Having already secured £250,000 of grant funding through Innovate UK, the company is now aiming to raise an extra £670,000 via Crowdcube by the end of this week. As The Grocer went to press it was more than 57% there. If successful the team say they’ll be able “to produce the first commercial ECHO unit, so we can disrupt a market we believe has seen little innovation in decades.”
And in among that sea of mind-boggling stats is the fact that “food and the internet have become extremely comfortable bedfellows,” says Oxford, with more than 178 million photos tagged #food on Instagram and foodie videos watched more than 23 billion times last year.
For many in fmcg, this argument has been compelling enough to make the switch. Galaxy (14) dropped out of the top 10 in our data after ditching 3% of its traditional marketing budget to focus on more digital led campaigns.
In January, its #LifesLittlePleasures car karaoke campaign went viral across social media, with as many as three millions video views on YouTube. “It was a massive hit,” says Oxford. “The point being that fmcg brands are waking up to the cost-effectiveness of reaching millions of consumers via digital channels.”
The “blind rush to be seen on digital” may have disappeared, and rightly so, but nervous brands and retailers shouldn’t forget that “the use of digital has become more strategic, precise and therefore cost effective,” says Peter Brady, CEO of digital agency Orbital Media.
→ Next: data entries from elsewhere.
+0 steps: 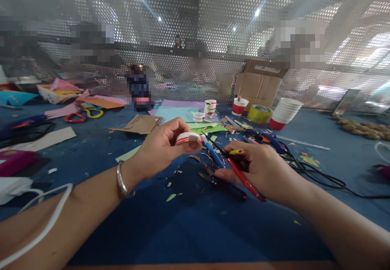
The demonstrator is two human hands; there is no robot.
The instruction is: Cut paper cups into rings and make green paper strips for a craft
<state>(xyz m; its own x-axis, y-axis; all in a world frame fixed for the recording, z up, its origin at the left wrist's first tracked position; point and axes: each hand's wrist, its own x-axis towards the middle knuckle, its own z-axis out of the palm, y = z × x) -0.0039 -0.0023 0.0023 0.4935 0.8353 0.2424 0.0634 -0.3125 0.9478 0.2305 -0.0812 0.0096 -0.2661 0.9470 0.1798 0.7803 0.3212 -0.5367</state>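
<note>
Between the thumb and fingers of my left hand [166, 146] is a small round white piece with red stripes [188, 138], held above the blue table. My right hand [254, 166] is closed around red-handled scissors [243, 178], whose dark tip points toward the white piece without visibly touching it. A yellow part shows near the fingers. Dark snips [225, 184] lie just below my right hand, and a blue pen [213, 151] lies between the two hands.
Paper scraps litter the blue table [152, 229]. Stacked cups [285, 112], yellow tape [259, 114] and a cardboard box [258, 85] stand at the back right. A glue gun [272, 140] with a black cable lies right. Coloured paper [179, 113] lies behind my hands.
</note>
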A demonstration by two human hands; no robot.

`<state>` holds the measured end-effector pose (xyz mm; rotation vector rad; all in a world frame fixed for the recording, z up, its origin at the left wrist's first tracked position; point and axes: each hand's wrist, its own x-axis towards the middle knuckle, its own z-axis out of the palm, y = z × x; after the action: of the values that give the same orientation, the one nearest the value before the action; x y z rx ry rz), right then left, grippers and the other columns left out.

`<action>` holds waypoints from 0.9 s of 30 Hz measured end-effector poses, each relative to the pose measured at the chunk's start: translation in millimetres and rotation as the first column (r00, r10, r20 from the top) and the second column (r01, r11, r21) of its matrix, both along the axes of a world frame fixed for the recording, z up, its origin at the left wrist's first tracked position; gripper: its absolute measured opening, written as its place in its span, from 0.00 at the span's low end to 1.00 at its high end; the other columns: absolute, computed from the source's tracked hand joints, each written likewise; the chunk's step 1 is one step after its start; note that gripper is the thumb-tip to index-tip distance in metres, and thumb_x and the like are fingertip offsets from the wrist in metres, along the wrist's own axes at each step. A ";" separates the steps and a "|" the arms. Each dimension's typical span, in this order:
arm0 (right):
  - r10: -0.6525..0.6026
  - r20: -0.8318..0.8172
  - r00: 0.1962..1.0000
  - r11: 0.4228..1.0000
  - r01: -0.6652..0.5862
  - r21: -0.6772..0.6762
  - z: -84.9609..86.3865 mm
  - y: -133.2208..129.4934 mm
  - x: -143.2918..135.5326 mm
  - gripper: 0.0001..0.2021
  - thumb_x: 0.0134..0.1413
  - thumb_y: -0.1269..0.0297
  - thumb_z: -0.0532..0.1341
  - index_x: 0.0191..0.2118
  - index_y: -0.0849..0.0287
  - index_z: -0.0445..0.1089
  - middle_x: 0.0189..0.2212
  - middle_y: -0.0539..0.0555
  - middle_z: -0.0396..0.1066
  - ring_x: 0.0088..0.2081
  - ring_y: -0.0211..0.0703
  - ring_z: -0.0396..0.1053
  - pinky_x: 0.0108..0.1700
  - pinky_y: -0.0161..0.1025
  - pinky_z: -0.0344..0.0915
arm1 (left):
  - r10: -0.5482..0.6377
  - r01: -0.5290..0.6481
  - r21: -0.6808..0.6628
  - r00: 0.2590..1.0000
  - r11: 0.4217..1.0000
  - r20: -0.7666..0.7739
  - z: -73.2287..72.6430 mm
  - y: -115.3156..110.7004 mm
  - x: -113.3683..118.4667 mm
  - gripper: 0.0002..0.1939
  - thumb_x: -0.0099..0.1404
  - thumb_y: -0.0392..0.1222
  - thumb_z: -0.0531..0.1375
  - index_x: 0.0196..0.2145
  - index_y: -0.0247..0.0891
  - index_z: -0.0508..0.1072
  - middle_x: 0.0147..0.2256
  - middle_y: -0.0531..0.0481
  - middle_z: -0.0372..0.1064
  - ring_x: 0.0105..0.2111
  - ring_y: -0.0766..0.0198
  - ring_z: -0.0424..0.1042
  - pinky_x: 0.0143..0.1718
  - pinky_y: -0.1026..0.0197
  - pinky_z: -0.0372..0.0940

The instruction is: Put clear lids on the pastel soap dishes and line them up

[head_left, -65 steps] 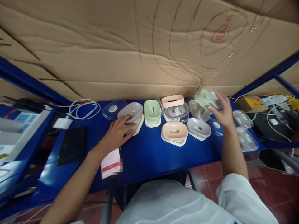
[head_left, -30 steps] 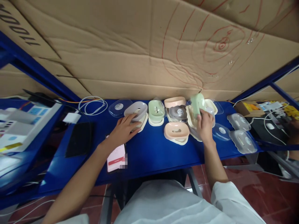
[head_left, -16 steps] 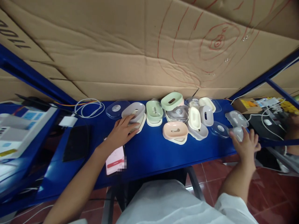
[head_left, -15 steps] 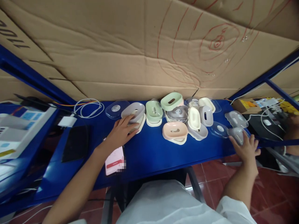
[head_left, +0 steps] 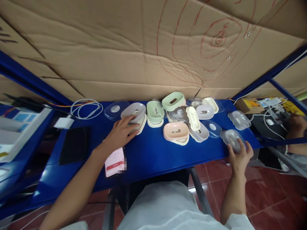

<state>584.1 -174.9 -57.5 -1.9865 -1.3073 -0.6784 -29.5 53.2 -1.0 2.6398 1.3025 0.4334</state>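
My left hand (head_left: 122,131) lies with spread fingers over the near rim of a grey oval soap dish (head_left: 137,108), which rests on a cream base (head_left: 142,126). Its thumb is stretched out near that base. Over at the right front edge, my right hand (head_left: 240,156) has its thumb and fingers around the near edge of a grey wavy-edged soap tray (head_left: 231,139). Just left of this tray lies a clear lid (head_left: 213,128). A similar grey tray (head_left: 239,120) is behind it. Between my hands are a green dish (head_left: 155,111) and a pink dish (head_left: 176,131).
A blue table (head_left: 148,153) carries everything, with a cardboard wall (head_left: 115,48) behind it. More dishes, trays and lids are heaped mid-table. A phone (head_left: 115,163) lies by my left forearm. White cable (head_left: 86,108) is coiled at the back left. Another person's arm (head_left: 296,150) shows far right.
My right hand has moved left with the grey tray, which has turned flatter to view. The clear lid has shifted left, and a tilted grey dish behind now lies flat. My left hand stays put.
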 end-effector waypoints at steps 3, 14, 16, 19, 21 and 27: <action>-0.034 -0.060 0.998 0.999 0.036 0.040 0.4 5.5 4.2 0.36 0.57 0.39 0.72 0.64 0.57 0.77 0.66 0.71 0.68 0.65 0.80 0.68 0.64 0.74 0.67 | 0.000 0.000 -0.011 1.000 1.000 -0.006 0.8 0.2 -0.4 0.21 0.80 0.53 0.52 0.57 0.46 0.80 0.72 0.37 0.60 0.71 0.39 0.61 0.66 0.32 0.63; 0.512 -0.162 0.843 0.856 -0.487 0.174 76.9 175.6 -109.5 0.27 0.59 0.46 0.73 0.61 0.49 0.77 0.65 0.61 0.69 0.67 0.66 0.68 0.69 0.68 0.65 | -0.020 0.020 -0.017 0.999 1.000 0.039 1.3 0.9 -0.4 0.20 0.80 0.52 0.53 0.56 0.44 0.81 0.72 0.36 0.60 0.71 0.39 0.61 0.67 0.31 0.62; 0.581 -0.201 0.789 0.814 -0.567 0.126 87.5 214.5 -121.2 0.27 0.59 0.45 0.72 0.59 0.50 0.77 0.64 0.61 0.69 0.67 0.63 0.68 0.70 0.65 0.64 | -0.019 0.019 -0.020 0.999 1.000 0.036 1.3 0.8 -0.8 0.20 0.79 0.52 0.53 0.55 0.45 0.81 0.72 0.36 0.61 0.71 0.39 0.61 0.67 0.31 0.62; 0.628 -0.327 0.706 0.765 -0.638 0.090 95.3 251.7 -116.0 0.26 0.57 0.43 0.72 0.56 0.50 0.78 0.61 0.61 0.72 0.65 0.60 0.70 0.69 0.62 0.65 | -0.005 0.005 -0.022 1.000 1.000 0.025 1.9 0.3 -1.3 0.19 0.79 0.52 0.54 0.55 0.45 0.81 0.71 0.36 0.61 0.71 0.38 0.60 0.66 0.30 0.62; 0.634 -0.439 0.637 0.745 -0.656 0.123 96.6 262.7 -104.8 0.22 0.59 0.42 0.71 0.52 0.50 0.79 0.58 0.59 0.75 0.62 0.58 0.72 0.67 0.60 0.67 | 0.002 -0.002 -0.017 1.000 1.000 0.022 2.5 -0.2 -1.4 0.19 0.79 0.52 0.54 0.55 0.45 0.81 0.71 0.36 0.61 0.71 0.38 0.61 0.66 0.31 0.63; 0.635 -0.425 0.645 0.736 -0.672 0.081 94.2 259.3 -87.5 0.20 0.61 0.45 0.70 0.54 0.48 0.79 0.58 0.57 0.77 0.63 0.56 0.72 0.67 0.60 0.67 | 0.006 -0.006 -0.016 1.000 1.000 0.025 2.8 -0.8 -1.5 0.19 0.79 0.53 0.54 0.56 0.46 0.80 0.71 0.38 0.61 0.71 0.41 0.62 0.67 0.33 0.63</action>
<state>496.6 84.4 36.7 -1.4169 -1.6329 0.1714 -31.0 52.4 1.8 2.6093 1.3013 0.4533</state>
“When you consider that ads can be bought in real time through programmatical platforms, that social media advertising was deployed with granular precision to help swing the Brexit vote or that artificial intelligence is poised to increasingly determine how campaigns should be configured, you begin to appreciate that the use of digital is evolving into a precision marketing tool.”
Engagement
And while TV has its place, it lacks the viral engagement digital can offer for relatively little investment, adds Shaun McIlrath, chief creative officer at Iris, who has heard of companies reaching three million of their consumers for as little as £40,000 on digital platforms.
“Advertising is like gatecrashing a party. You have to bring a bottle or tell a good joke,” he says. “You’ve got to have something valuable or be entertaining.” While TV acts as a “very eloquent and polished monologue, there isn’t that sense of engagement”.
“When you can tap into something culturally relevant or emotionally engaging it is incredibly powerful, and you rarely get that on TV”. Whereas online there is the opportunity to “do something more meaningful, more interesting.”
Faced with fraudulent bots and jihadi terrorists preaching next to their logo, it’s “not surprising and completely understandable” for marketing managers to take the safe route and keep budgets with traditional media, adds Brady.
But failing to move with the unstoppable digital times could ultimately prove the biggest risk of all.